Insulin response, measured using the IVGTT, differed across preconception, pregnancy and postpartum time points among women in the IP group. Preconception and postpartum responses were similar for first phase, second phase and total insulin response (Table 4, Fig. 1). ISI, estimated using the hyperinsulinaemic–euglycaemic clamp, varied across study time points among the IP group. Preconception and postpartum ISI were similar (Table 4, Fig. 1). A subset of seven women in the IP group also had assessment of basal endogenous glucose production (BEGP). Preconception and postpartum BEGP was similar.
Resting metabolic rate and carbohydrate and fat oxidation are reported, both adjusted for FFM and as robust unadjusted measures. Preconception and postpartum measures for all these variables were similar.
Metabolic measures that were significantly different preconception compared with pregnancy, and those that were similar preconception compared with postpartum, were also significantly different when pregnancy was compared with postpartum (data not shown).
Discussion
Our results demonstrate a return to preconception metabolic profile at 1 year postpartum. Specifically, we found expected pregnancy-related increases in maternal weight, FFM and insulin response, and decreased insulin sensitivity; each pregnancy-related change had returned to pre-pregnancy indices by 1 year postpartum. These measures were not significantly different at 1 year postpartum compared with preconception.
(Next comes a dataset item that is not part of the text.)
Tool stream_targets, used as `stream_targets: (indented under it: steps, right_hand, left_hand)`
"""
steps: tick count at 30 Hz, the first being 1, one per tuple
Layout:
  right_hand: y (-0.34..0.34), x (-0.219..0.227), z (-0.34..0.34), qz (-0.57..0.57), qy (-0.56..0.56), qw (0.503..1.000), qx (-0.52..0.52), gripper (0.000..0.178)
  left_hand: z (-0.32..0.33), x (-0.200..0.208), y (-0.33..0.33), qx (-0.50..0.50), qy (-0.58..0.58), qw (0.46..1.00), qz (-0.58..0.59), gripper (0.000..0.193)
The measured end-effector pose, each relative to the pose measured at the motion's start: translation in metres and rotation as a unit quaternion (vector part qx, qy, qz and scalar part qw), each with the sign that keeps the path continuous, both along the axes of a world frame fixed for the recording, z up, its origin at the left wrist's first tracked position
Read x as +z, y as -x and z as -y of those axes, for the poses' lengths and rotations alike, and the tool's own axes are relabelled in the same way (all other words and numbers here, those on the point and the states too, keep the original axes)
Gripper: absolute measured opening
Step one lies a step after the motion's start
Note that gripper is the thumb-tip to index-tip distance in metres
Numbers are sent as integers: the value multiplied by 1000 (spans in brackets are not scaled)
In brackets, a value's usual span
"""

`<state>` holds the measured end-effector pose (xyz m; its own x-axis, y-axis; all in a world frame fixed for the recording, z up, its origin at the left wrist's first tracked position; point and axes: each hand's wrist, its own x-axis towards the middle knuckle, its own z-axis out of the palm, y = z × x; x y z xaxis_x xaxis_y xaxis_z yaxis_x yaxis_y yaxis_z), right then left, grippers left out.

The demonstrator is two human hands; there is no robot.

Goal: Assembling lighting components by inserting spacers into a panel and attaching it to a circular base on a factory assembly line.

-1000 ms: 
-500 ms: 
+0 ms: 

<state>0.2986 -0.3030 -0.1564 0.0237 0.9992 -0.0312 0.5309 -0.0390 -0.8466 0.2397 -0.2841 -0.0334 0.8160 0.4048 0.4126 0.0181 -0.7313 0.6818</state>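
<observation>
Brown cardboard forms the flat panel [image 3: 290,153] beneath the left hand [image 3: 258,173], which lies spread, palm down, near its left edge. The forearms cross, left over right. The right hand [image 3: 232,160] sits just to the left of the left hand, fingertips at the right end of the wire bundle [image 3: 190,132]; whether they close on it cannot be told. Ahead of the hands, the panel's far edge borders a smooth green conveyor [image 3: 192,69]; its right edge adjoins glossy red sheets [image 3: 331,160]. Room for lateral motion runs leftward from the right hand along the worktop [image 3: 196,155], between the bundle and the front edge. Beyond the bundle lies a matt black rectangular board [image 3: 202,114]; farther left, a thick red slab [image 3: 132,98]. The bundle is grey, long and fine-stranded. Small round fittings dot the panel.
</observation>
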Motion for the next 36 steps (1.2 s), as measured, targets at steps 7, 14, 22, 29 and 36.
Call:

Our data extend the return to preconception metabolic status suggested by other studies that employed similar techniques for measuring insulin sensitivity and response. In an early, small study of four postpartum women, Ryan et al reported that insulin sensitivity at 3 days postpartum was similar to measurements in a non-pregnant control group of seven women [11]. Sivan et al reported changes from the second to third trimester and at approximately 16 weeks postpartum in a small cohort of obese women [12]. These authors reported significant postpartum improvement in insulin resistance compared with late third trimester, demonstrated by increased insulin-stimulated glucose disappearance and carbohydrate oxidation, and less insulin suppression of endogenous glucose production [12]. Such early postpartum improvements appear to continue, as shown by our 1 year postpartum data. Finally, Kirwan et al reported a 74% improvement in insulin sensitivity at 1 year postpartum compared with the late third trimester [2]. Our data demonstrate a similar improvement of 83% over the same time interval but also document that insulin sensitivity at 1 year postpartum mirrors preconception values. Overall, each of the earlier studies cast some doubt on the proposed link between parity and potentially irreversible metabolic changes but none could make any direct comparisons with a pre-pregnant condition. The current analysis does exactly that, and in contrast to our hypothesis, preconception and 1 year postpartum metabolic profile are similar.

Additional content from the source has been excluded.